I read five books in November, a bit off my normal pace, but I’m in the middle of one of the big David Mitchell books and didn’t manage to finish it before November was up. Anyway, here we go…

  1. Me Talk Pretty One Day by David Sedaris (5/5) – I went for this as a therapeutic re-read after several books in a row about war and death. It was a good call. Sedaris at his best is as funny as they come, and this book is, I think, tied with Dress Your Family in Corduroy and Denim as his best. I was surprised, re-reading it, how much extra depth I found, though. I amy have to start working my way back through more of his writing.
  2. The Hardball Times Annual – I don’t rate this book because I’m too involved in the production to be in anyway objective. However, as an editor, I think this is the best one I’ve been involved with and that’s saying something, because they always contain excellent baseball writing.

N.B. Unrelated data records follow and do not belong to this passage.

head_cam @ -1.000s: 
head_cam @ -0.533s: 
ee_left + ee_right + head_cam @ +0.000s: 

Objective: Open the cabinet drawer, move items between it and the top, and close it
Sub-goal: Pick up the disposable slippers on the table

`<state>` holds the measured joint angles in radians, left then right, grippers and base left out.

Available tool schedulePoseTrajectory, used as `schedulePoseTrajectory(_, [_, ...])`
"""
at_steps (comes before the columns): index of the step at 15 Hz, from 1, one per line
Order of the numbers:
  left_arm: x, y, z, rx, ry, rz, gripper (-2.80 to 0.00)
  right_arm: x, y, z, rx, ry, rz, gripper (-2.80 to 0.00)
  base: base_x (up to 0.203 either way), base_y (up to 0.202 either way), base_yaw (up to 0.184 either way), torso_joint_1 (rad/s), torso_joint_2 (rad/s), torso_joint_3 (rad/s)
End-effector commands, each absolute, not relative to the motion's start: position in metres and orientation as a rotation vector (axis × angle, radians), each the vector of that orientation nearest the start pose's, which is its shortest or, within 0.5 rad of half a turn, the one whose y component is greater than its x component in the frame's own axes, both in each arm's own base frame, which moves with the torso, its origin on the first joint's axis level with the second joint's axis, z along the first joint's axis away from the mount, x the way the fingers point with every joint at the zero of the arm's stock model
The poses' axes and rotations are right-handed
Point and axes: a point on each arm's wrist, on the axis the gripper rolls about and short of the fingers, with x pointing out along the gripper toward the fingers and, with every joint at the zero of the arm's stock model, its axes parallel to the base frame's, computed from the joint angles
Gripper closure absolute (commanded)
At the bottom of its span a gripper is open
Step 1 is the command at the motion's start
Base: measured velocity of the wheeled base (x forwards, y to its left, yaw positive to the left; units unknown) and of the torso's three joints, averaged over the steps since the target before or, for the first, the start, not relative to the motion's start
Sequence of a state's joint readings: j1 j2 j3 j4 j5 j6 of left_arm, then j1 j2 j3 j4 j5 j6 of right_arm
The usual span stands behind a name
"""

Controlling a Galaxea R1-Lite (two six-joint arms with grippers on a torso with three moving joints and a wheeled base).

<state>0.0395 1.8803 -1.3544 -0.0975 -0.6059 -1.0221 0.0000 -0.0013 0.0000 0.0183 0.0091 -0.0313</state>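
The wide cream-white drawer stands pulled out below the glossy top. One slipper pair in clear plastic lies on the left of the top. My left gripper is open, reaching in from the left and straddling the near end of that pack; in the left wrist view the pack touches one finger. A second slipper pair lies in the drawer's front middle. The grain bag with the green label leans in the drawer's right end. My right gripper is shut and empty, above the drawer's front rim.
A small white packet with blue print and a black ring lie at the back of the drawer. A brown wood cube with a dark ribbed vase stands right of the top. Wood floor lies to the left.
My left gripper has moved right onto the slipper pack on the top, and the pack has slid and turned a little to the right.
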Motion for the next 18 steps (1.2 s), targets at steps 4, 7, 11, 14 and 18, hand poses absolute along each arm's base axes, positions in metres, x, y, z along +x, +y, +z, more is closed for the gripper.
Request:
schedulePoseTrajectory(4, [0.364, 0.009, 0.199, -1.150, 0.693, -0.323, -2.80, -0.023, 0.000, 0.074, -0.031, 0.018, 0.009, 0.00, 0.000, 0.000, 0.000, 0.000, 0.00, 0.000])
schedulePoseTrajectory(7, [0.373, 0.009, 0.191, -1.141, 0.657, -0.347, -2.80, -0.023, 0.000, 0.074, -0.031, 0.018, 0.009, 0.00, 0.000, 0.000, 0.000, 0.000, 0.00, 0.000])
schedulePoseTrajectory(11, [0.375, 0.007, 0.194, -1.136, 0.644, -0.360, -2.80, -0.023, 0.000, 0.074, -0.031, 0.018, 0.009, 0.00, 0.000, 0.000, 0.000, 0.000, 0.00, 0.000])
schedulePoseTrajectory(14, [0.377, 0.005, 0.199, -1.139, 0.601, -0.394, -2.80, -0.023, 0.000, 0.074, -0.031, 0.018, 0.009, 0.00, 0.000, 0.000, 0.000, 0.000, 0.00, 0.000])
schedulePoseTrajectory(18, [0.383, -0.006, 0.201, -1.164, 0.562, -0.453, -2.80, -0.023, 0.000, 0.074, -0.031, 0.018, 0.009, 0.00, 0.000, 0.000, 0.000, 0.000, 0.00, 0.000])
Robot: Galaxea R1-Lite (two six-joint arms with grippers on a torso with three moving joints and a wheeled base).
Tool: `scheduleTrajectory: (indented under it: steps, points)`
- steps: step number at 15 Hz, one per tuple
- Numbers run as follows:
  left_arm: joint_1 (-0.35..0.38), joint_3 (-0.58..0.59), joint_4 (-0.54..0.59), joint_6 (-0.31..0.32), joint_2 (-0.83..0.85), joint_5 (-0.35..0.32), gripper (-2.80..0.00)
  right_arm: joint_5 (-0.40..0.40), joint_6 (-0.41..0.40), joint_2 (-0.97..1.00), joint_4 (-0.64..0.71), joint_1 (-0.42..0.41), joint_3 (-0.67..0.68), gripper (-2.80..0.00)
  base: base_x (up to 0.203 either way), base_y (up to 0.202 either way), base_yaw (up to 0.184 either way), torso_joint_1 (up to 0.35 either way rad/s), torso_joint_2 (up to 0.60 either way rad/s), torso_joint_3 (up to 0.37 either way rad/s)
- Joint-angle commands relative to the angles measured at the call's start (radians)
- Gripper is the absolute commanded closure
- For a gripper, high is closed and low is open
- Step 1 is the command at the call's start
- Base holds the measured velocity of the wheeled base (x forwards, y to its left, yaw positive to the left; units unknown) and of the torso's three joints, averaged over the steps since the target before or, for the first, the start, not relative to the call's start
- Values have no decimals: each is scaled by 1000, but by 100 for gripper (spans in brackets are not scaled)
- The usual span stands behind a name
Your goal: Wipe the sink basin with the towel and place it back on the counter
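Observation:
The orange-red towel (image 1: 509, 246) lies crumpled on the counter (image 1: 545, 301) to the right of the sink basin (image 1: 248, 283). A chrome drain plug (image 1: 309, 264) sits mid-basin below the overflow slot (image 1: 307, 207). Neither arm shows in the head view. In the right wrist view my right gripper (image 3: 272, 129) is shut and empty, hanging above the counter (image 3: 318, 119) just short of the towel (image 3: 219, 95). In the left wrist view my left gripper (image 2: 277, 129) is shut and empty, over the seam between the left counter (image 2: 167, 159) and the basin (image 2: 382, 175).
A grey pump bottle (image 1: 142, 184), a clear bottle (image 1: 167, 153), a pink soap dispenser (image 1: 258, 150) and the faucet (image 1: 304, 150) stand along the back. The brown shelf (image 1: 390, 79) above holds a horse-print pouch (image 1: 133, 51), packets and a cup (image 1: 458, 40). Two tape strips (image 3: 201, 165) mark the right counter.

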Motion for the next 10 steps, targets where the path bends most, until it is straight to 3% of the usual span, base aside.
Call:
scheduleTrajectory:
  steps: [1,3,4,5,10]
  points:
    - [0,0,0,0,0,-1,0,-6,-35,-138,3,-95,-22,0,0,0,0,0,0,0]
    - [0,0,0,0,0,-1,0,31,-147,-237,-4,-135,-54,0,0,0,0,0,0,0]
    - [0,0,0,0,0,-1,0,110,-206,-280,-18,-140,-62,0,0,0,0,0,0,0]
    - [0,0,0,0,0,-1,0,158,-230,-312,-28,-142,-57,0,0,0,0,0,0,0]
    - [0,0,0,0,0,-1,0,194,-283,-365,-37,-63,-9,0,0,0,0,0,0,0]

Certainly worthwhile for any baseball fan.
  3. How I Became a North Korean by Krys Lee (4/5) – I read her book of short stories last month and while this wasn’t quite as good as those, it was still an excellent and worthwhile read. I feel like she does an excellent job of making North Korea seem like a real place when the face we see of it in America is often so farcical and terrifying.
  4. Transformations by Anne Sexton (5/5) – Another re-read, mostly because I had a conversation about Anne Sexton. This is on my 100 favorite books list and there’s a reason. Great use of traditional fairy tales to comment on 20th century America.
  5. Every Man for Himself by Beryl Bainbridge (4.5/5) – Count Bainbridge as the first writer I ever discovered from a song. Mark Knopfler wrote a song about her and I looked her up and then I got a copy of this book and it was fabulous. I feel like this might work on me like The Sun Also Rises did where, the more I read it, the more I find inside. Definitely a candidate to be re-read soon.